Here are some highlights from this episode:
Gaps in Health Education
Regina Townsend: In elementary school, we would have these sex education classes that just talked about how sex equals pregnancy, sex equals disease. Then, there would be daunting statistics about how many teenage pregnancies were in the black community, and how much we needed to make sure that we weren’t going to fall into the stereotype.
It wasn’t a balanced conversation, none of those lessons ever taught about Polycystic Ovary Syndrome, or fibroids, or any of the things that disproportionately affect black people. Nobody thought that that’s something we should have been aware of. And yet, we were constantly told, ‘don’t get pregnant or you won’t be able to go to college.’

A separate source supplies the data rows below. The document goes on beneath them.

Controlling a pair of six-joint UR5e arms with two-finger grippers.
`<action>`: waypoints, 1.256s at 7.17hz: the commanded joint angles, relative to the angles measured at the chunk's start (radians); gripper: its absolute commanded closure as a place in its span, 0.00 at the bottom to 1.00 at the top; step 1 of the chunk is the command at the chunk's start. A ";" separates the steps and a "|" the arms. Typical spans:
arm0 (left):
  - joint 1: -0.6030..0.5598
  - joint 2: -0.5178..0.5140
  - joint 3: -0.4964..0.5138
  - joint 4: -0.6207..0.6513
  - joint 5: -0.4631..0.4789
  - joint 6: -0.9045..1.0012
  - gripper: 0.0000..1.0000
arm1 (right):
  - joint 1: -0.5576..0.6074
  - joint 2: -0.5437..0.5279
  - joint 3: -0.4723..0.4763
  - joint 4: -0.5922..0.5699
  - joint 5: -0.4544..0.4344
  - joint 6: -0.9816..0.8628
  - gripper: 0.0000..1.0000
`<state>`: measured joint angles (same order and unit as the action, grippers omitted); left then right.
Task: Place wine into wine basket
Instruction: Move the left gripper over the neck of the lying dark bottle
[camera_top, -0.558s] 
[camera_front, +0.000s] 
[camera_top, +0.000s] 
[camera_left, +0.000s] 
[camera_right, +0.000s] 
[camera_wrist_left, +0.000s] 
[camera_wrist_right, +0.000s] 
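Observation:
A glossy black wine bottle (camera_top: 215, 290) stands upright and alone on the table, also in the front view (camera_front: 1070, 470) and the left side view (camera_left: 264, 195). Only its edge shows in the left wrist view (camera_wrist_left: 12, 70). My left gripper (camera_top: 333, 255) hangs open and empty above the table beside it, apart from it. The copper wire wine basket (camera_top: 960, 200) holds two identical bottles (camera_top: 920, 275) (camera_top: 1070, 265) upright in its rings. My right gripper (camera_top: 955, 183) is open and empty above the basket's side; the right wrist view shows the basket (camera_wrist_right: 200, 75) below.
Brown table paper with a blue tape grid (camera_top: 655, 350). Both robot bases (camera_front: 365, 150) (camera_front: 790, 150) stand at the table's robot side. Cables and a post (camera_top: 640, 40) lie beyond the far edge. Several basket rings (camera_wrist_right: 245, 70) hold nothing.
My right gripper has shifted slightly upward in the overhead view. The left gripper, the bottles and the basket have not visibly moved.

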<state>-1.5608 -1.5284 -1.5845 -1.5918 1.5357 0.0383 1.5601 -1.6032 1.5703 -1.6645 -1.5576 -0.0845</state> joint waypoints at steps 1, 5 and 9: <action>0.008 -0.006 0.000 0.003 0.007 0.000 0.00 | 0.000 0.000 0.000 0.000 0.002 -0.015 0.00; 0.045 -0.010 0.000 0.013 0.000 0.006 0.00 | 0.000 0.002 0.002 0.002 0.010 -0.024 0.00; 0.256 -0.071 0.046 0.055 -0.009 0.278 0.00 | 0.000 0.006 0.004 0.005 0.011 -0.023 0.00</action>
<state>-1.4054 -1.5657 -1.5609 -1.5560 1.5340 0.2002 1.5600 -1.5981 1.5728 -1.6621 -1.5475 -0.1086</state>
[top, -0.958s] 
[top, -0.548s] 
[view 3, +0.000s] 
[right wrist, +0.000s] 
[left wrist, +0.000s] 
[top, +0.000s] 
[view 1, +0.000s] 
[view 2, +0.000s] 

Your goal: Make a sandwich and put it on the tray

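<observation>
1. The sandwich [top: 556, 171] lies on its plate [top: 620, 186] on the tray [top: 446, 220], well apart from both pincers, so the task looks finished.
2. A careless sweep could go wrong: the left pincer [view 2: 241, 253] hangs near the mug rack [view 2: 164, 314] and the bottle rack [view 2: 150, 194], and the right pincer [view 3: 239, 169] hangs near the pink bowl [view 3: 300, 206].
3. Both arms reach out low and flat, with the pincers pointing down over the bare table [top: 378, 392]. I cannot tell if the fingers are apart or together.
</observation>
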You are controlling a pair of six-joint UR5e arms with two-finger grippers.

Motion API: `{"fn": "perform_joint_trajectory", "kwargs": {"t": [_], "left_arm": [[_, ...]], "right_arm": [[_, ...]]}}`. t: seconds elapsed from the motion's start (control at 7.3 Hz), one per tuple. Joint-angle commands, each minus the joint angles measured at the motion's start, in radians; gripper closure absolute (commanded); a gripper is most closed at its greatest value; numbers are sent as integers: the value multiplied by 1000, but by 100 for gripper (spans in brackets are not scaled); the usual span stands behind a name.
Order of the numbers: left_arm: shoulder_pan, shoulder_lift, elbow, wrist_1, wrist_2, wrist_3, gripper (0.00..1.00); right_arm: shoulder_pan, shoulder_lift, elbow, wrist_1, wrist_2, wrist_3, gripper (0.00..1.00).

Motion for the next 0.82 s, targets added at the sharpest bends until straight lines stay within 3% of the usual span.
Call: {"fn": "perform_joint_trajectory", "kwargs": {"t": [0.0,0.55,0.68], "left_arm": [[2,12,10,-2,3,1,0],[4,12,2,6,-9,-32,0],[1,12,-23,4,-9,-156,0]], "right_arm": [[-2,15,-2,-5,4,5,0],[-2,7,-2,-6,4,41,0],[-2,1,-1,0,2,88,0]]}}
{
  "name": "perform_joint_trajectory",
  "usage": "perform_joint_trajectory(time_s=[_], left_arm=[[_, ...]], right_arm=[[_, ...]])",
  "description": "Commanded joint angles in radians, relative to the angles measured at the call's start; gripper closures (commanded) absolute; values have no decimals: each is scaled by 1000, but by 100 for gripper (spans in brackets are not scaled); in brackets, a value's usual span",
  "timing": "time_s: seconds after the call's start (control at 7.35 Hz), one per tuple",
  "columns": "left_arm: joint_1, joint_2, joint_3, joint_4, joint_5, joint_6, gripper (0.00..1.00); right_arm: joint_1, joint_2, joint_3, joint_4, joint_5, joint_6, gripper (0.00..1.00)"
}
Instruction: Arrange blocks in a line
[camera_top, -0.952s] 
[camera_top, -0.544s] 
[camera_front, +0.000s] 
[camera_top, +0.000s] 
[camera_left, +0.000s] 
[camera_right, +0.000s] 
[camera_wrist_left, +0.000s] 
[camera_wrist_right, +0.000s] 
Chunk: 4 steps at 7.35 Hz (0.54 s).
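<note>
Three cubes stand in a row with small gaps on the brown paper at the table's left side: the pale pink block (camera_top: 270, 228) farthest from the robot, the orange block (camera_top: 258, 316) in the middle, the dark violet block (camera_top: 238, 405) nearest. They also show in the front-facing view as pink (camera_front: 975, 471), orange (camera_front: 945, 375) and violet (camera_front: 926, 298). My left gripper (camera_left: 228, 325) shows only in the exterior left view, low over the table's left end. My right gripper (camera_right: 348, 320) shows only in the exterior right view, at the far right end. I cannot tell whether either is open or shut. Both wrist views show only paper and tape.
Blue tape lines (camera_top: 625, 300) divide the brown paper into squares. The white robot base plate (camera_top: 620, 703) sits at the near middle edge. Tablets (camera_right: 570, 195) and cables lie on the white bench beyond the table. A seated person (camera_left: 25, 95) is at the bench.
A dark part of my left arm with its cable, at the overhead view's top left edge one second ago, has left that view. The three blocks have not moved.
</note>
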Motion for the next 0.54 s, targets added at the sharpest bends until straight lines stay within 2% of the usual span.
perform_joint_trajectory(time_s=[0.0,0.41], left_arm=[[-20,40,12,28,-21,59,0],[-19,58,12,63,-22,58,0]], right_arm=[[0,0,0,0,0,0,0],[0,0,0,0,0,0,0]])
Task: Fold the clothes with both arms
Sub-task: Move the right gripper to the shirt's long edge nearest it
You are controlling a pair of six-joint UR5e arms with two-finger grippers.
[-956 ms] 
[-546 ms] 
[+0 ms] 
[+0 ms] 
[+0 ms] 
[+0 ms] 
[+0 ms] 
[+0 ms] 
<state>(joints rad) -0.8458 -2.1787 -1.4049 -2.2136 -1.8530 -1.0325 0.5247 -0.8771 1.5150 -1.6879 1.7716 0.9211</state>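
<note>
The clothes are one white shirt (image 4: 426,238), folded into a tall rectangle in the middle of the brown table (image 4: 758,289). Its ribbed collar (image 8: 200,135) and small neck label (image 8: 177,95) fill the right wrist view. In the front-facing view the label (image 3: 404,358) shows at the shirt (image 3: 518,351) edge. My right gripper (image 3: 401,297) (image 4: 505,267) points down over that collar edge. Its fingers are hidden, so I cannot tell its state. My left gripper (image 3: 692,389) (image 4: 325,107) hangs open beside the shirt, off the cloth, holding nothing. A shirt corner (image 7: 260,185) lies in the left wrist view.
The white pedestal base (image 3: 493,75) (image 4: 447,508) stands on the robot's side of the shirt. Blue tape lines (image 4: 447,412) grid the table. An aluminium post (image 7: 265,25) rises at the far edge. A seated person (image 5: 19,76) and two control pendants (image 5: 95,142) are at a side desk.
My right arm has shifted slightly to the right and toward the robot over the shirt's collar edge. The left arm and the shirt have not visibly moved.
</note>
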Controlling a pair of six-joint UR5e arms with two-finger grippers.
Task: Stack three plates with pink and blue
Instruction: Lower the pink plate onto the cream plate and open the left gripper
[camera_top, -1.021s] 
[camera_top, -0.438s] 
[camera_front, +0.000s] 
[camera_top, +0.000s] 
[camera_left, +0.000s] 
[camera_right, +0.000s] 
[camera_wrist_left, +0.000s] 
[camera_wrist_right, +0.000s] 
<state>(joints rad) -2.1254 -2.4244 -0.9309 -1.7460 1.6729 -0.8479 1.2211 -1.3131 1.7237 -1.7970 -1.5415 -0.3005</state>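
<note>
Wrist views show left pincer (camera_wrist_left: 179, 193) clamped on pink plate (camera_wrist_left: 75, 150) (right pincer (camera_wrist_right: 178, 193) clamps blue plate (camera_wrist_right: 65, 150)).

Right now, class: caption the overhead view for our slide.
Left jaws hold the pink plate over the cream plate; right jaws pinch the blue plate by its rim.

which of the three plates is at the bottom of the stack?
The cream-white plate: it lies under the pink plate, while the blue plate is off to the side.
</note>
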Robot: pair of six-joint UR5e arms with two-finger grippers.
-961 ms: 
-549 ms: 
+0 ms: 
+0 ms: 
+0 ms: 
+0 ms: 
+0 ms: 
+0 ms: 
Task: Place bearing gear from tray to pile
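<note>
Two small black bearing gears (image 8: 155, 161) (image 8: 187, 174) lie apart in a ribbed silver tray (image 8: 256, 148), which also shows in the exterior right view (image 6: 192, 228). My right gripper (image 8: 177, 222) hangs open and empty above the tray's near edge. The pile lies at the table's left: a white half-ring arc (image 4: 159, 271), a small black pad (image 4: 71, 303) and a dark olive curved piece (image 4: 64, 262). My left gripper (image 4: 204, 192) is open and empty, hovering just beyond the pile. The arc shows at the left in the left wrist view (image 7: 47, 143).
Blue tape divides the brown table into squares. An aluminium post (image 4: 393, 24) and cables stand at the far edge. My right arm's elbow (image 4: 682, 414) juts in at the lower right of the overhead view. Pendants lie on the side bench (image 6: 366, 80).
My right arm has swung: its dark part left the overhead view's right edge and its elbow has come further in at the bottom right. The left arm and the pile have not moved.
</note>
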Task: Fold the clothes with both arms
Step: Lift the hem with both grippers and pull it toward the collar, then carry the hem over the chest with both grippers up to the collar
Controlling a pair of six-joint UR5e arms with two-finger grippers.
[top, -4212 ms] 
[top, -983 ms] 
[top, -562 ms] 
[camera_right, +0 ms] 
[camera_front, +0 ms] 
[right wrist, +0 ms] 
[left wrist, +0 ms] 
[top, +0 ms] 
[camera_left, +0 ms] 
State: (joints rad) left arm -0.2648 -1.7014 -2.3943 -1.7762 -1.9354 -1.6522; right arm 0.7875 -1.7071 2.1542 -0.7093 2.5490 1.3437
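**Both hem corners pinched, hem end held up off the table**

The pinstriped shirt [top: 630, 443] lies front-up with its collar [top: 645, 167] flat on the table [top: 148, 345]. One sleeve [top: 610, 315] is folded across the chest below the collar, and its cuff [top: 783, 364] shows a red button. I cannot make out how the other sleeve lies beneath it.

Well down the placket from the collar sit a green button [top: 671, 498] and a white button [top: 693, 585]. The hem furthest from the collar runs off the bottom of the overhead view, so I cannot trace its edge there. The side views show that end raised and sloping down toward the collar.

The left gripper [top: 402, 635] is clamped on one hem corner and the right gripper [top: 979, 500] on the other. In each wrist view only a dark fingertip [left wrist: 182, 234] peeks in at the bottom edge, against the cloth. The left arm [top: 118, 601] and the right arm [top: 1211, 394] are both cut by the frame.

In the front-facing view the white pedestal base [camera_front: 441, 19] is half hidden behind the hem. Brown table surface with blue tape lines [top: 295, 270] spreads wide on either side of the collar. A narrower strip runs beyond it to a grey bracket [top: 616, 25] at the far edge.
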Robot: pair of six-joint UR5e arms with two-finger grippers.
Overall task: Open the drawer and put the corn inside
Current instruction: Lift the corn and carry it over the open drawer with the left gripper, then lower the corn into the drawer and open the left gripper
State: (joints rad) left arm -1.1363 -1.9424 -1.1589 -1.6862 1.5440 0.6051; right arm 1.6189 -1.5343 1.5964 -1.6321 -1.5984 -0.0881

There are all these barriers against you already as a black girl and all these things in the way, so you don’t want to add to it.
Regina Townsend: I started to try to find blogs and websites and I couldn’t really find any with women of color. One day, I thought I should start a blog about [infertility] and just talk about it. And then I got really frustrated and angry. Why didn’t anybody tell me that [infertility] was a thing? I went on Facebook one day, and I just started posting. And I don’t know who I was angry at, because infertility is private, so, I can’t be too angry that people were keeping these things to themselves. But, I was just going to yell into the void. If somebody needs to talk so that the next person after me doesn’t have to come to this realization in the same way, I’m just going to talk. I started to get people who would send me messages and say, “Thank you for saying that. I appreciate you for wording it that way, I haven’t been able to communicate it.” And, from there, I knew I had to keep talking.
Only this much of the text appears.